German industry output rebounded in June, surging at its fastest pace in nearly two years, official data showed today.
The figures were a sign that the manufacturing sector is once again powering growth in Europe's largest economy.
Coming on the heels of data showing the strongest rise in industrial orders since October, the Economy Ministry figures showed a 2.4% jump in output on the month, surpassing even the highest forecast in a Reuters poll of 39 economists.
The ministry said this was in part a technical rebound after output fell an upwardly revised 0.8% in May because many workers took time off around public holidays.
But economists said the comeback, which was the strongest rise in output since July 2011, was still impressive.
Germany's economy had propped up growth in the euro zone during the early years of the region's crisis but faltered at the end of last year and only narrowly avoided a recession at the start of 2013.
Today's industry data, however, adds to a string of recent figures showing a pick-up in the economy, that would help boost a broader euro zone recovery.
A survey on Monday showed euro zone business expanding for the first time in 18 months.

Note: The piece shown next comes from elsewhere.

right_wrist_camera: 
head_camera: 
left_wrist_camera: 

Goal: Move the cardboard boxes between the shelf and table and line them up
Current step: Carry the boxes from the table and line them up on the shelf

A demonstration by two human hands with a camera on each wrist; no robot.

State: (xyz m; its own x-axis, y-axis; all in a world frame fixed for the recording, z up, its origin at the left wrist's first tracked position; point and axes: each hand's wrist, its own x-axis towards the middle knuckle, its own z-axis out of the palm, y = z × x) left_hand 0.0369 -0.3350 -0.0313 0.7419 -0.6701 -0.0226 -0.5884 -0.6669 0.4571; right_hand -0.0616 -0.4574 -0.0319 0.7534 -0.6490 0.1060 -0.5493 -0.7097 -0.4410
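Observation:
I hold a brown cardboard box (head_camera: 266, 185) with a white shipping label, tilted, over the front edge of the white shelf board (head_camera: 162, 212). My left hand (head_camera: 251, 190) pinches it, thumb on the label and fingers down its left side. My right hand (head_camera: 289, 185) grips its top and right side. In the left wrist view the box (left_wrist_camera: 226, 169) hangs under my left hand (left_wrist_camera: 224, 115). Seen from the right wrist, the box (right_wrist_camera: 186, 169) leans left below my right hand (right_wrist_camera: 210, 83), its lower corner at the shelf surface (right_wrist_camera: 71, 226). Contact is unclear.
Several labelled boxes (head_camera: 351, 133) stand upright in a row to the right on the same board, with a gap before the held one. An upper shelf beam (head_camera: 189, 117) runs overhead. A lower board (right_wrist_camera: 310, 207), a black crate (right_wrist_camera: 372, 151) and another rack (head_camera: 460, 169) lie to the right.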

And data has shown German consumer morale brightening, unemployment falling, business sentiment improving and the private sector expanding.

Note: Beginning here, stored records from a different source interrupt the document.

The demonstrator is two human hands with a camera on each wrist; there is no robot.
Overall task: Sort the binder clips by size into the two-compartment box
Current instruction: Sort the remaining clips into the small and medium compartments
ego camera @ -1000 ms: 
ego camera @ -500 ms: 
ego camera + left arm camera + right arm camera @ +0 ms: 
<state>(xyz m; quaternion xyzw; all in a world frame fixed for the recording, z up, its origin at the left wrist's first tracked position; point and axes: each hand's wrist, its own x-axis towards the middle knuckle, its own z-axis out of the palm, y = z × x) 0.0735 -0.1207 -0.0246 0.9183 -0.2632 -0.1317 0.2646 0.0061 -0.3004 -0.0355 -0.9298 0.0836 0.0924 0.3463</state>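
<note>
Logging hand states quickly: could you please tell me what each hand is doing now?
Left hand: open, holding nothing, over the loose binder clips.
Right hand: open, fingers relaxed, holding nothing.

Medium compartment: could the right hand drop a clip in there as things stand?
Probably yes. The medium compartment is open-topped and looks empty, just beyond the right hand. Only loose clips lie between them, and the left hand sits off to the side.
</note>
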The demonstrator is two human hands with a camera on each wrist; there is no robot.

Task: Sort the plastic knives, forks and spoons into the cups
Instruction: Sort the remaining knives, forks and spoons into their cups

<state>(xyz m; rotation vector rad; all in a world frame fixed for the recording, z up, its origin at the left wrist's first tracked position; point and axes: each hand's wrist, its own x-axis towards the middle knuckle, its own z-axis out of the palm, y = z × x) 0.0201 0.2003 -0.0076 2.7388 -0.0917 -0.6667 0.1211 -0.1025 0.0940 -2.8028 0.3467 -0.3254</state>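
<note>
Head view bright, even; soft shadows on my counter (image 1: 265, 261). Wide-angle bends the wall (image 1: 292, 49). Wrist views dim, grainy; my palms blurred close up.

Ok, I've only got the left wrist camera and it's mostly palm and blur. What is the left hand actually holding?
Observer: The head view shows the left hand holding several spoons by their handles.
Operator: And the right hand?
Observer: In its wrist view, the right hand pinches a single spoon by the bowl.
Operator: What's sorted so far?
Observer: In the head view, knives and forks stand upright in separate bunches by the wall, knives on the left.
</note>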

The economy ministry said "current sentiment indicators suggest a continuation of the positive development in production".
But economists said that risks abounded for the rest of the year, in particular due to a softening of demand from China and the uncertain economic outlook for Germany's main trading partner, France.
German industrial firms have remained cautious during the current earnings season, with many like chemicals maker BASF and Lanxess complaining about weak demand in China and Europe, though some, like Daimler, look to be recovering after a poor start to the year.